The second step is to remove capital income from the base. This is harder to understand, but easier to accomplish because it has already been done in part. The present tax law includes several devices designed to lower or effectively eliminate any tax on the income from capital. Basically, this is done by letting investors write off what they invest at or near the time they invest it. The investment tax credit (ITC) even goes farther and lets them write off more than they invest.
"Expensing" of certain capital investments means writing them off 100% in the year made. Accelerated depreciation is a substantial move in the same direction. Even straight-line depreciation is really accelerated compared to the true depreciation paths of durable capital, especially when coupled with the use of tax lives which are much shorter than economic lives of durable capital items.
None of those devices apply to land, however, because land is not depreciable. That is again thanks to generations of Georgists, starting with those in the Progressive movement when the income tax was shaped. Who else would keep officials conscious that land is different? Standard-brand academic economists keep pushing the notion that land is just a form of capital.
To convert the tax fully to land, then, we need only complete step two by allowing universal expensing of all new investments. Voila!
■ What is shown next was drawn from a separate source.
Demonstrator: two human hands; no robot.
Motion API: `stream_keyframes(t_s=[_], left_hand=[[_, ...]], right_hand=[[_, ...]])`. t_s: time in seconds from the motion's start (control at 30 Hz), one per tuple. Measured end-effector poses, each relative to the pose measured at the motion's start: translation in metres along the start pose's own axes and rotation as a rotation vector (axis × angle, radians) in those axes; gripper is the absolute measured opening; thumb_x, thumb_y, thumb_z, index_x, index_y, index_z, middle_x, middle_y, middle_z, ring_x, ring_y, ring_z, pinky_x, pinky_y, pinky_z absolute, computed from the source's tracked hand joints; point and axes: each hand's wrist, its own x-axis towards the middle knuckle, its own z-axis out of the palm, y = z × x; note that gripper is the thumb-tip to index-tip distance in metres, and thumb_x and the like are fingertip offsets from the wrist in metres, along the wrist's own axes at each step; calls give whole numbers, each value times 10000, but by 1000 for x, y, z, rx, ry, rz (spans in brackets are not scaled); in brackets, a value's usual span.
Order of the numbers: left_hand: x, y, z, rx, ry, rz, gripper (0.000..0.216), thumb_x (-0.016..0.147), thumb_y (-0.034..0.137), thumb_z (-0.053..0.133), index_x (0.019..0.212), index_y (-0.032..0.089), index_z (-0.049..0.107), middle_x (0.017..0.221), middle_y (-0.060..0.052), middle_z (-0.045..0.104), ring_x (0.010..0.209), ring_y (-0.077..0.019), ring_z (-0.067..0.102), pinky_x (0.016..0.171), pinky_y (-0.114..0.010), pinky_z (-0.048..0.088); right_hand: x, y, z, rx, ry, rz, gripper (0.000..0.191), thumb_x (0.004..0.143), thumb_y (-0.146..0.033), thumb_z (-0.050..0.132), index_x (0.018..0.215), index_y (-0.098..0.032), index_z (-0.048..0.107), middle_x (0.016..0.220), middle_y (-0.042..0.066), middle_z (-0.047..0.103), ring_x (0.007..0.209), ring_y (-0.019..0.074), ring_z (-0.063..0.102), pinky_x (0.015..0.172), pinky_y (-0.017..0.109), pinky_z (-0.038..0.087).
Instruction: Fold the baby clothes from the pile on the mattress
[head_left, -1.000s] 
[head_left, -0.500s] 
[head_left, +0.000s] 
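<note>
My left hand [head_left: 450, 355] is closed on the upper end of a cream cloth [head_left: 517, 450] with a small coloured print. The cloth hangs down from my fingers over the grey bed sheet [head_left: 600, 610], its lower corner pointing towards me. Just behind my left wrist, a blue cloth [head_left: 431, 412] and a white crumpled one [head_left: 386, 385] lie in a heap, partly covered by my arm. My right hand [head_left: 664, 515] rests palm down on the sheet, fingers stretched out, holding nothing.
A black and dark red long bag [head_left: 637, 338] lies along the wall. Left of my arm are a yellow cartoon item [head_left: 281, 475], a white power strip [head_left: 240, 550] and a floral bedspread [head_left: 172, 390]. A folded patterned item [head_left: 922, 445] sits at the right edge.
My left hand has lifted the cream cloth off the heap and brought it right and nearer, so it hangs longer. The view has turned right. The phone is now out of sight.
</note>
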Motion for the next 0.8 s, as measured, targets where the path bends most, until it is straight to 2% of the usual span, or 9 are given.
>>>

At the same time we must plug many loopholes designed especially for land income. One of these is depreciating land, even though land does not wear out. This is illegal, strictly speaking, but it is often winked at in practice when old buildings are depreciated from their purchase price by new buyers.
Many will object that the income tax only hits realized income from land, and exempts the holder who neglects or underutilizes land. True enough — but consider the behavior of private landlords and tenants. They often prefer arrangements that share risks and returns, like the income tax, instead of fixed cash rents that resemble the property tax. The cases are not perfectly analogous in all particulars, but suggestive.
It seems clear that, should a legislature wish to go further in this good direction, it could define "land income" as a fixed proportion of land value, regardless of use. Plenty of economists would come forth to testify that that is a reasonable definition.